When I parted with you I expected to see you again in a few days, but Aunt Calverts health has improved so much it is not necessary I should be there, and altho It would give me much pleasure to spend some time with her, it would be exceedingly inconvenient for me to leave home at this time. I intended writing to you by the last post but my mind has been in such confusion for a week past I could not do anything. A day or two before my Husband left me he received a Letter from Uncle R. S. requesting his immediate attendance in Westmoreland, and giving the dreadful information of Betsy McCarty, having been seduced by H Lee, he says every vile art was used to accomplish this deed of darkness, and H Lee left home the day after the discovery was made to him and he did not suppose would ever return. My Uncle said, she had had a child, but leaves us all in the dark about particulars; poor wretched Ann was quite ignorant of the whole transaction at the time he wrote and also the poor old grandmother. William wrote me a few lines from Alexandria saying there were a number of Horrible tales in Town; one of which was that HL had killed the child by laying it as soon as born in an out House during the severe weather, where it was found frozen. I do not think this can be true; or my Uncle would have said something about it; and it is improbable, as there is a vault in the garden; and an unoccupied wine vault under the cellar besides many other places about the House, more convenient and likely to be chozen. Yet it often has happened that an overruling providence deprives a guilty wretch of his accustomed craftiness; and leads him to do the very thing; most likely to bring him to justice. If this story is true it is certain the degraded man can never return, for he would have to stand a tryal for his Life. What will be done with the deluded girl I know not; my Uncle says she is more to be pitied than condemned; but I shall not think so, unless I see her spend the balance of her Life in penitence and prayer.

Dear miserable Ann I should think would be more likely to recover her composure if removed out of the neighbourhood; and I intend to solicit her coming to Live with us. Oh Mary! how great is the debt we owe to restraining grace; but for that, might we not have been as vile in the eyes of our fellow creatures, as we have often been in the eyes of him who see’th the secret chambers of the Heart?

Nancy Rose and myself were lamenting the ungodly Lives of our relations when I was last in Westmoreland concluded by joining to express our apprehension that some great affliction would attend those who had received so many favours; without acknowledging the hand from whence they came: my Uncle now reaps the fruits of his pride and indulgence, he brought those girls up to think they were too grand to be advised, by two poor old women—consequently Ann engaged herself without asking any advice and poor Soul was married to disgrace and misery.
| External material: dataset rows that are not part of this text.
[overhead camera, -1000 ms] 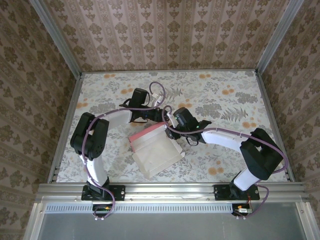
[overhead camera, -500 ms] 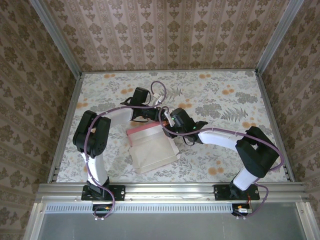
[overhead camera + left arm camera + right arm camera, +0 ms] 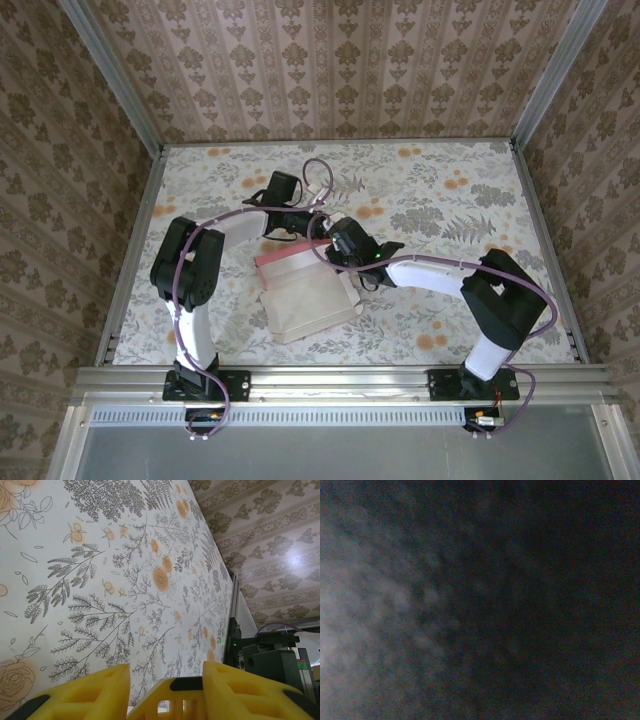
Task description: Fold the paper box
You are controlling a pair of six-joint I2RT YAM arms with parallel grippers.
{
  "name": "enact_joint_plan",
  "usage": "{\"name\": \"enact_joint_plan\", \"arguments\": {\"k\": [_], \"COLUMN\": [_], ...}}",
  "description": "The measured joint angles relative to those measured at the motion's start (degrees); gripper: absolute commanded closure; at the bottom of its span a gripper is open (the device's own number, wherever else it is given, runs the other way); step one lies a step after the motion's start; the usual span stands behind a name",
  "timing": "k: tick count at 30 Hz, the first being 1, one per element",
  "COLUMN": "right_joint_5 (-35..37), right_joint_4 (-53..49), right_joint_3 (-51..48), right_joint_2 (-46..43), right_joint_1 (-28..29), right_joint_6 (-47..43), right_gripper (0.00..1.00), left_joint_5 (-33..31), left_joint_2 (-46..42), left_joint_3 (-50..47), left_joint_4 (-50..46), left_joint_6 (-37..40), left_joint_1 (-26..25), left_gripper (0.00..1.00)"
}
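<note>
The paper box (image 3: pixel 305 300) lies in the middle of the table, whitish inner face up, its pink far wall (image 3: pixel 290 258) standing. Both grippers meet at that wall's right end. My left gripper (image 3: pixel 318 232) reaches in from the far left. In the left wrist view its yellow fingers (image 3: pixel 100 692) stand apart over the floral cloth, and the left gripper (image 3: pixel 166 670) has a yellow, black-padded piece showing in the gap. My right gripper (image 3: pixel 338 250) comes from the right, its fingers hidden under its wrist. The right wrist view is dark and blurred.
Metal rails (image 3: pixel 130 250) run along the table's left, right and near edges, with patterned walls behind. Floral cloth (image 3: pixel 450 200) lies bare to the right and at the back. A black housing with a green light (image 3: pixel 265 655) stands at the right of the left wrist view.
The right arm has slid left and pressed in at the box's far right corner. The box has turned squarer, its right flap drawn in. The left gripper has barely shifted.
</note>
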Motion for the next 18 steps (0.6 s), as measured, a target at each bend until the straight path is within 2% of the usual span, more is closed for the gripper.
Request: {"name": "enact_joint_plan", "arguments": {"k": [12, 16, 18], "right_joint_5": [8.9, 11.0, 11.5], "right_joint_4": [-2.9, -4.6, -5.0], "right_joint_3": [2.7, 4.1, 4.4], "right_joint_2": [2.0, 2.9, 3.0], "right_joint_1": [2.0, 2.6, 2.8], "right_joint_6": [2.6, 3.6, 3.7], "right_gripper": [0.9, 0.9, 0.86], "left_joint_5": [0.0, -0.1, -0.3], "left_joint_2": [0.3, 0.3, 0.3], "left_joint_3": [0.6, 0.6, 0.7], "left_joint_4": [-0.1, -0.1, -0.5], "left_joint_6": [-0.1, -0.1, -0.1], "left_joint_1": [0.0, 0.0, 0.0], "left_gripper": [0.57, 0.57, 0.56]}}
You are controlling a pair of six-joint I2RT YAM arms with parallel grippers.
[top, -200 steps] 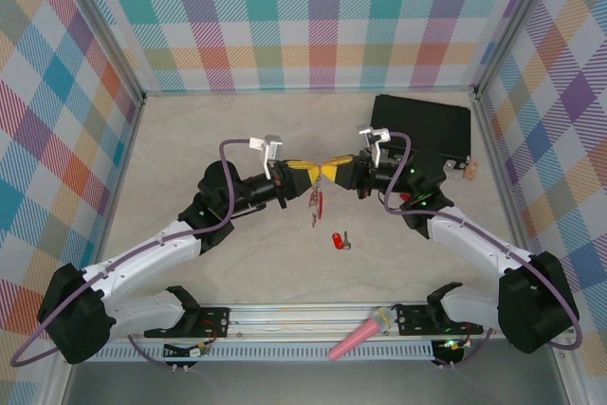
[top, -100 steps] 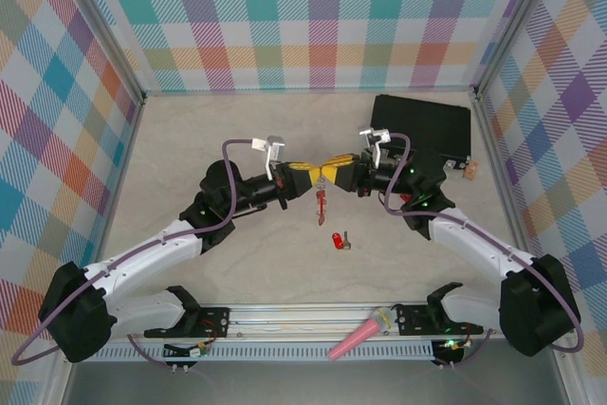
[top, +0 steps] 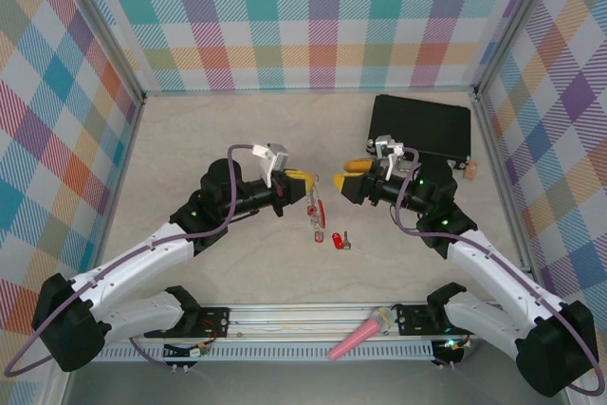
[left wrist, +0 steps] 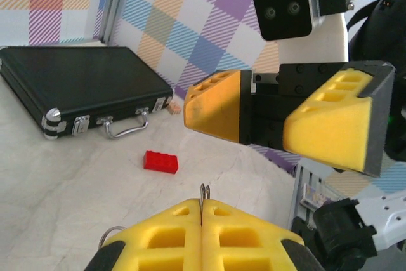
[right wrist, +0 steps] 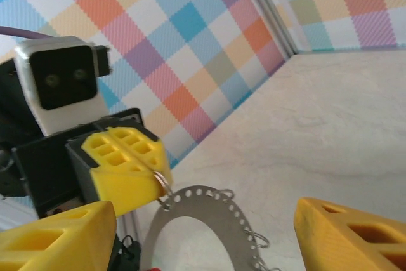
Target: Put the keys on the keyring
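Now left claw [top: 306,180] clamping keyring [left wrist: 203,190], right claw [top: 346,174] wide apart

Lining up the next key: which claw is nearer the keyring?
Left. The left claw is shut on the keyring, which hangs from its tips; the right claw stands open beside it, not touching.

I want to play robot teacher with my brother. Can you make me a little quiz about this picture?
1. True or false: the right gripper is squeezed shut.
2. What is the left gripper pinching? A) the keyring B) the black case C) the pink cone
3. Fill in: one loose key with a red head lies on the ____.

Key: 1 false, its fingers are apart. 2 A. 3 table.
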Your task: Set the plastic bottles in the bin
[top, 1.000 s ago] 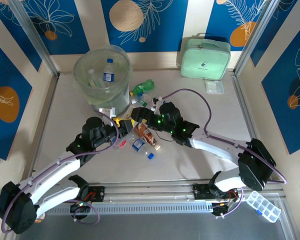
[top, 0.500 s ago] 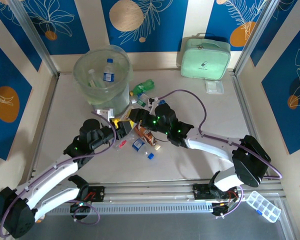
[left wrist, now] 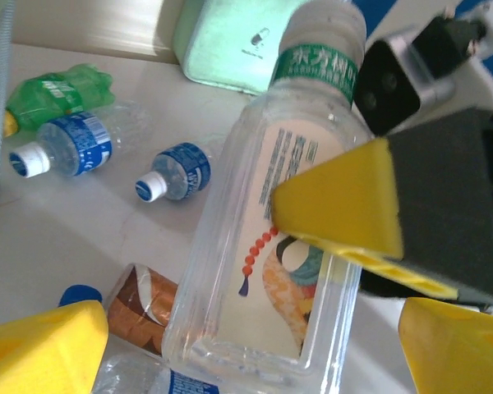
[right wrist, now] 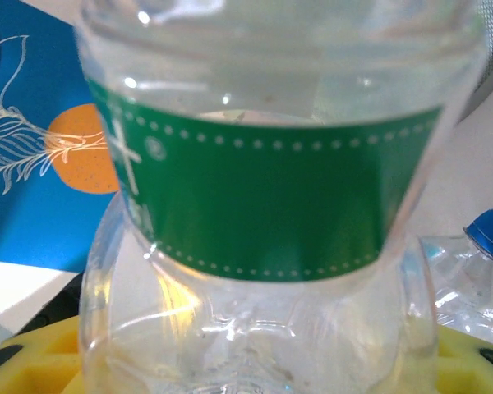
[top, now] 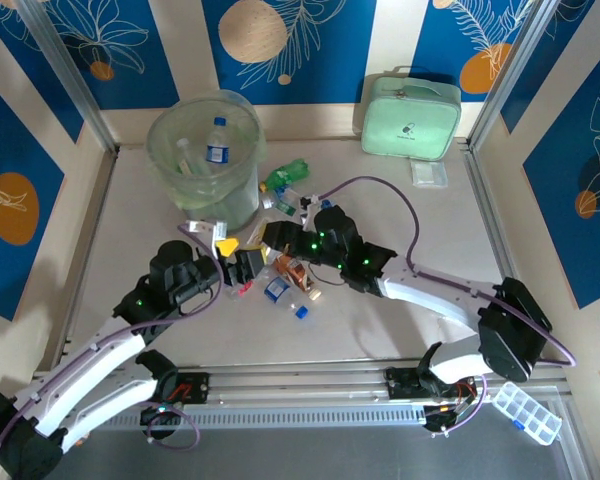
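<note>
The left claw [left wrist: 251, 328] is wide open and holds nothing; its two yellow fingers [left wrist: 41, 349] stand far apart at the lower corners of the left wrist view. Between them and a little ahead is a clear bottle [left wrist: 230, 246] with a green band on the neck and a printed label on the side. It is tilted, with the neck pointing away from the left claw and the flat base close to it. The right claw [right wrist: 246, 361] is closed on this bottle: one yellow finger of it presses on the side of the bottle, and in the right wrist view the bottle sits between the two yellow fingers, very close to the camera. Ahead and to the left of the left claw, more bottles lie on the table: a crushed green bottle [left wrist: 57, 90], a blue-labelled bottle [left wrist: 78, 146] with a white cap just beside it, and a smaller blue-labelled bottle [left wrist: 179, 171] nearer to the clear one. A brown-labelled bottle [left wrist: 148, 300] lies under the base of the clear bottle, close to the left finger. The bin [top: 230, 195] stands near, just beyond the left claw, with at least two bottles inside. A mint green case [top: 410, 115] stands far ahead of both claws.
</note>
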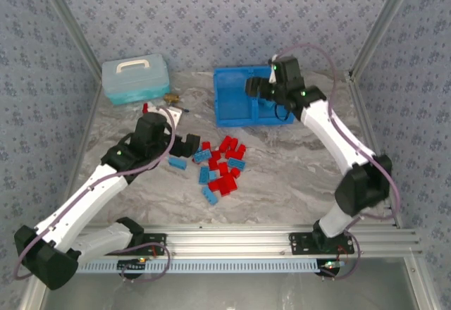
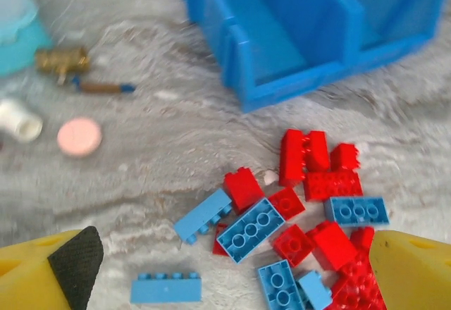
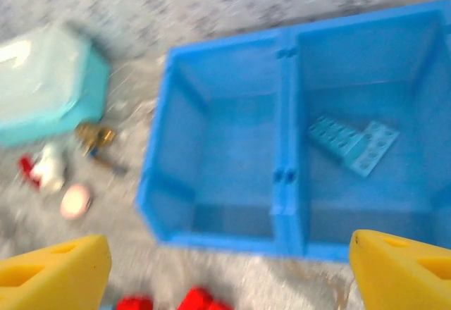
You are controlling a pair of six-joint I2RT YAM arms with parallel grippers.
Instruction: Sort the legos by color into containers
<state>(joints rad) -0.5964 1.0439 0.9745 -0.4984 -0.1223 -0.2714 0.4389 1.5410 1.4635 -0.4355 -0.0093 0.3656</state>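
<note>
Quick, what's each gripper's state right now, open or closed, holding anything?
Left gripper: open, holding nothing.
Right gripper: open, holding nothing, above the blue bin.

Findings: even, diffuse light is falling from overhead. The top view is reading bright and sharp, with only soft, faint shadows lying on the bench (image 1: 282,176). The right wrist view is smearing throughout, and the bin (image 3: 218,229) edges are streaking. The left wrist view is blurring toward its top and left, while the legos (image 2: 250,229) are showing fairly crisp.

A teal box (image 1: 135,79) (white-handled) sits near a pink disc (image 2: 79,136).
</note>
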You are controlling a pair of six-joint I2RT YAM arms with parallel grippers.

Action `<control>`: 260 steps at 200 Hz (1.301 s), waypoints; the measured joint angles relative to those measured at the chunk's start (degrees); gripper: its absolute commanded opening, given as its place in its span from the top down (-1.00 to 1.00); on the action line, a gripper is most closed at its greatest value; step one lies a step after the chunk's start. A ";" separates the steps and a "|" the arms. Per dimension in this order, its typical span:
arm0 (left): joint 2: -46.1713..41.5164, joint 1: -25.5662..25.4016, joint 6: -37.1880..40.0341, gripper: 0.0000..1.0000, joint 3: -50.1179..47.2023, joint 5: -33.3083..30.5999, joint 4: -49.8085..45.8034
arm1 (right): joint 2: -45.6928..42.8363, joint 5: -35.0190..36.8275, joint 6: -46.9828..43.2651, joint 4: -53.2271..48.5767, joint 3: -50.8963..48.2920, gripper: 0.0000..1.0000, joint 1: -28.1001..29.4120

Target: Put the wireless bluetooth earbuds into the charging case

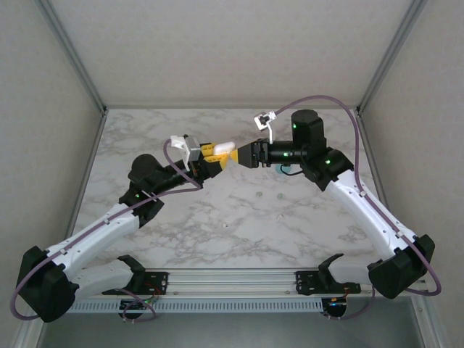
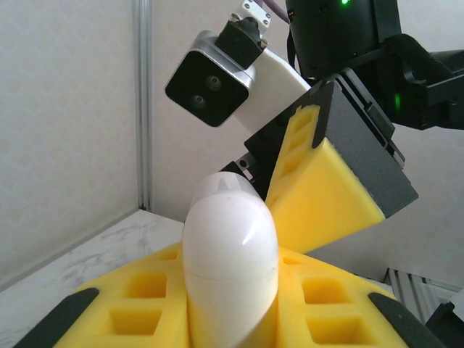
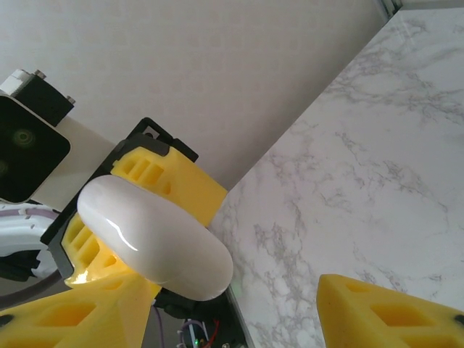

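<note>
1. The charging case, a smooth white egg-shaped shell, is held in the air above the marble table, between the 2 arms. Its shell looks shut, so the task appears to be at an early stage: opening it and seating the earbuds both seem left to do. Whether any bud is already inside cannot be told.
2. The left gripper pinches the case's lower part between its yellow foam pads. The rounded upper end sticks out towards the other arm.
3. The right gripper has its jaws spread wide. In the right wrist view the case lies ahead of the gap, nearer 1 pad. Contact cannot be confirmed.
</note>
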 measured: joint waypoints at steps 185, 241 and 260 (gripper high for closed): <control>-0.46 -0.24 1.40 1.00 0.00 1.73 -3.67 | 3.26 8.50 0.96 -0.55 5.51 -0.45 0.04; -2.34 -0.26 3.52 1.00 -1.22 -0.35 -4.57 | -9.31 31.17 -1.22 -6.21 0.68 -0.98 -0.81; -3.21 -0.31 4.15 1.00 -2.21 -1.55 -5.01 | -14.86 38.34 0.66 -10.84 -3.15 -0.98 -4.94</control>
The other was always self willed, and unruly, and when I was in Westmoreland, I saw improprieties, which caused a suspicion to cross my mind; which I banished immediately, as an uncharitable suggestion of the evil one. These reactions are made in confidence to you. When my Husband returns you will see him before I shall and hear all the particulars for he will know it is useless for him to attempt to conceal anything.

We seem to lead a very fashionable Life, for he has been more from Home in the last 12 months, than for many preceeding years taken together. But I trust the same will never happen again; we must now be prudent and saving that we may have something to lend into the Lord who has thus far upheld us, and oh may he never leave us to ourselves. The girls send much Love to you and Sally wishes you to take the missionary Herald for her and have it sent to Chantilly. May there be some word in it directed by the blessed spirit to cause light to shine on the darkness which surrounds her is the fervent prayer of your

A C R2




1. Sudley plantation in Prince William County, originally the home of the Carter family.

2. Ann Calvert Stuart Robinson (1784-1823) was the daughter of Dr. David Stuart (b. 1753) and Eleanor Calvert Custis (1758-1811). Ann married William Robinson of Westmoreland County, Virginia, who was the uncle of Betsy McCarty. Ann’s parents were Daniel McCarty and Margaret Robinson. Mary Lee Fitzhugh Custis (1788-1853) was the wife of George Washington Parke Custis and the mother of Mary Anna Randolph Custis Lee.